= What the task asks =
In the records below, the line containing "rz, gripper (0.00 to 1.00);" is the first to keep. Retype it and all later lines exactly, through the end.
**** Records for the task
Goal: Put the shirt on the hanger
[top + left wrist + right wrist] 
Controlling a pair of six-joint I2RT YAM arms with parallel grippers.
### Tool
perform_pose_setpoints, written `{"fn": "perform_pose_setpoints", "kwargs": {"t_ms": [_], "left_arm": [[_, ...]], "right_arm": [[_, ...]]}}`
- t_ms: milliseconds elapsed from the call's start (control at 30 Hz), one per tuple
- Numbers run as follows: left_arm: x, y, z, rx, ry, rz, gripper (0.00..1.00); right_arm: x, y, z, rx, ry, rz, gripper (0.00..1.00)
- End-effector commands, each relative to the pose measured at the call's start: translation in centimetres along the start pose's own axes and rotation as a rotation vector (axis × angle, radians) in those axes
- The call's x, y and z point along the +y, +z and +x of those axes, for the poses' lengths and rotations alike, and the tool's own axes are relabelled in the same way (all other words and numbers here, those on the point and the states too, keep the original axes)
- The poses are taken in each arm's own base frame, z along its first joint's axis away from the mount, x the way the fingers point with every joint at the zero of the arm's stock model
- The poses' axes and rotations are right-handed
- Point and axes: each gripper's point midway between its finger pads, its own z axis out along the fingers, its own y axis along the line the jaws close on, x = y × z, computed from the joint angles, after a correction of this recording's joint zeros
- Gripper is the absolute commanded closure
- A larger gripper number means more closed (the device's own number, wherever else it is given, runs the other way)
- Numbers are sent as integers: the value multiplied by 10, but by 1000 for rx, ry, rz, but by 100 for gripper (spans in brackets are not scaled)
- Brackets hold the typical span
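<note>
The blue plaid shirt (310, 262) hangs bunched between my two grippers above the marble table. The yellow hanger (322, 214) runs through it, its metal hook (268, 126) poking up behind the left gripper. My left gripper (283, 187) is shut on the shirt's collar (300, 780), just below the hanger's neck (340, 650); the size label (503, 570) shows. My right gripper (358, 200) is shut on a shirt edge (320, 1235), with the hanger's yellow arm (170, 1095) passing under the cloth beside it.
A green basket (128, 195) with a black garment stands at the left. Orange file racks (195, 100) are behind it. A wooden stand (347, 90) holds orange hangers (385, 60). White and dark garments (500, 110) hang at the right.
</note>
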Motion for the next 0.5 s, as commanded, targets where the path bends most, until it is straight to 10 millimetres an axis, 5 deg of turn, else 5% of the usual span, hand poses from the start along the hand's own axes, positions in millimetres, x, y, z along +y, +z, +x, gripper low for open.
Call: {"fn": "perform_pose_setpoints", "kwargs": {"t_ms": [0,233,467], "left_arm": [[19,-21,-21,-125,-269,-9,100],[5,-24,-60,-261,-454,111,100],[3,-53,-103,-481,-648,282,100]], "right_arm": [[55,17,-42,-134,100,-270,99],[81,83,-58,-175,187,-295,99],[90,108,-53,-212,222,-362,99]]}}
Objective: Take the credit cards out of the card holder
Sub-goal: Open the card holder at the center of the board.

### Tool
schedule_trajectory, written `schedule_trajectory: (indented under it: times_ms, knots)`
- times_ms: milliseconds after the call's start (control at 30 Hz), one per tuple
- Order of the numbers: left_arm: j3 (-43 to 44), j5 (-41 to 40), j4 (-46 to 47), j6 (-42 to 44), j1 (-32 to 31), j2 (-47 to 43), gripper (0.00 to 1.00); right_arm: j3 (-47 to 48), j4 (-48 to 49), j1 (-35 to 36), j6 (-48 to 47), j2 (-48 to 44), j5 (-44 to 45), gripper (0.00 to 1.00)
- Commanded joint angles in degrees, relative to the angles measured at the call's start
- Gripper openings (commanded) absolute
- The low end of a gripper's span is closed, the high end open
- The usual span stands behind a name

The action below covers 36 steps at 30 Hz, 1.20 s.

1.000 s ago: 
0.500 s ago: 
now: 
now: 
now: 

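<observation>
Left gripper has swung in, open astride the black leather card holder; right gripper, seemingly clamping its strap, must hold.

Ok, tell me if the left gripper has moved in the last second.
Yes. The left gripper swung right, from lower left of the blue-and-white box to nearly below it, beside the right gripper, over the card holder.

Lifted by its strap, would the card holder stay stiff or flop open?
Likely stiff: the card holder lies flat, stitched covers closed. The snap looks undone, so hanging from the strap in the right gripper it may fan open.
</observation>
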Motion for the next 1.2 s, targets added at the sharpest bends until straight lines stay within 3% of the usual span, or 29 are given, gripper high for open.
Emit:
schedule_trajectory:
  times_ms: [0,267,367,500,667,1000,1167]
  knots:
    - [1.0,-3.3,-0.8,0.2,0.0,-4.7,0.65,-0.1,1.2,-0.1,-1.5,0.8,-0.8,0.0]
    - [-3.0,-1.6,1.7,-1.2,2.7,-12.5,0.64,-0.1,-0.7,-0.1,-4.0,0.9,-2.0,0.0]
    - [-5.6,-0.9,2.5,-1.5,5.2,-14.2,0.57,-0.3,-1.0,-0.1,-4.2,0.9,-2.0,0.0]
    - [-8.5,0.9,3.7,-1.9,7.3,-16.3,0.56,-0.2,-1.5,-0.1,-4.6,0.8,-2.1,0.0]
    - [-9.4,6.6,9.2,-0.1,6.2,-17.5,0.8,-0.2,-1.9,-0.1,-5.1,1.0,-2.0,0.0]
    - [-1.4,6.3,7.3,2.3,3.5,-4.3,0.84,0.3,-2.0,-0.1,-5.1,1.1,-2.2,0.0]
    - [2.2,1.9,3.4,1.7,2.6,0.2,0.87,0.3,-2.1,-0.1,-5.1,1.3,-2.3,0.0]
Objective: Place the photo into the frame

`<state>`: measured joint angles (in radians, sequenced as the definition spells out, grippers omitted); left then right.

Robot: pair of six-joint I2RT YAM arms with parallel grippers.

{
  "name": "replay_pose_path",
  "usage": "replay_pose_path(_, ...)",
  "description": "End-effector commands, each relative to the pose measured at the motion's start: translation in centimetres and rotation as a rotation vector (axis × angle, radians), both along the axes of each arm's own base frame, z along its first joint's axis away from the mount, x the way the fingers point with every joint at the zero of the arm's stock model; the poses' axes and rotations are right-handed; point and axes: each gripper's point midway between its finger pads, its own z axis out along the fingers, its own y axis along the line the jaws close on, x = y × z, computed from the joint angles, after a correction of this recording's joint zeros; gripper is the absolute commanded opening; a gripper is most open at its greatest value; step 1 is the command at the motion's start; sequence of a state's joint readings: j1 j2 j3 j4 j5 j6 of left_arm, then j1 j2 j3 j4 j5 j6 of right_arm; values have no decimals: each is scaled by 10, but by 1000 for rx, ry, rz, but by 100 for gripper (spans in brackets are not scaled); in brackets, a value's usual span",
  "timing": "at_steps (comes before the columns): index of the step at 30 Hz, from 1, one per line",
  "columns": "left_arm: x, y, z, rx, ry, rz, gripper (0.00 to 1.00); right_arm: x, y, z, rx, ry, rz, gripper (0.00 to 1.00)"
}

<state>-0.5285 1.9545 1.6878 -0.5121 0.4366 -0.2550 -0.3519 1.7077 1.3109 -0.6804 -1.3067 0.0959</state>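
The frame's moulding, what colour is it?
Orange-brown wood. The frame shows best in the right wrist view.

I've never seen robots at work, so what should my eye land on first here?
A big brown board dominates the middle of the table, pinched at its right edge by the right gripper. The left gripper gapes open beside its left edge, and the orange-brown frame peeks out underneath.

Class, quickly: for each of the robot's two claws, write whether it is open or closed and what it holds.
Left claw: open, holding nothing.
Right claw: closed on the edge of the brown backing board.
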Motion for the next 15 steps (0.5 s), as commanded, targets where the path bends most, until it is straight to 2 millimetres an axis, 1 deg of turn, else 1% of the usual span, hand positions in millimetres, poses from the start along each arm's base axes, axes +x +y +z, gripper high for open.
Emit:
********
= Solved exercise =
  "columns": "left_arm: x, y, z, rx, ry, rz, gripper (0.00 to 1.00); right_arm: x, y, z, rx, ry, rz, gripper (0.00 to 1.00)"
}

<state>-0.5285 1.9545 1.6878 -0.5121 0.4366 -0.2550 -0.3519 1.7077 1.3109 -0.6804 -1.3067 0.0959</state>
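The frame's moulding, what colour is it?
Orange-brown wood. The frame shows best in the right wrist view.

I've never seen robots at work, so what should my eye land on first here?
A big brown board dominates the middle of the table, pinched at its right edge by the right gripper. The left gripper gapes open beside its left edge, and the orange-brown frame peeks out underneath.

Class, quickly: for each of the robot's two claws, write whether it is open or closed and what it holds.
Left claw: open, holding nothing.
Right claw: closed on the edge of the brown backing board.
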Motion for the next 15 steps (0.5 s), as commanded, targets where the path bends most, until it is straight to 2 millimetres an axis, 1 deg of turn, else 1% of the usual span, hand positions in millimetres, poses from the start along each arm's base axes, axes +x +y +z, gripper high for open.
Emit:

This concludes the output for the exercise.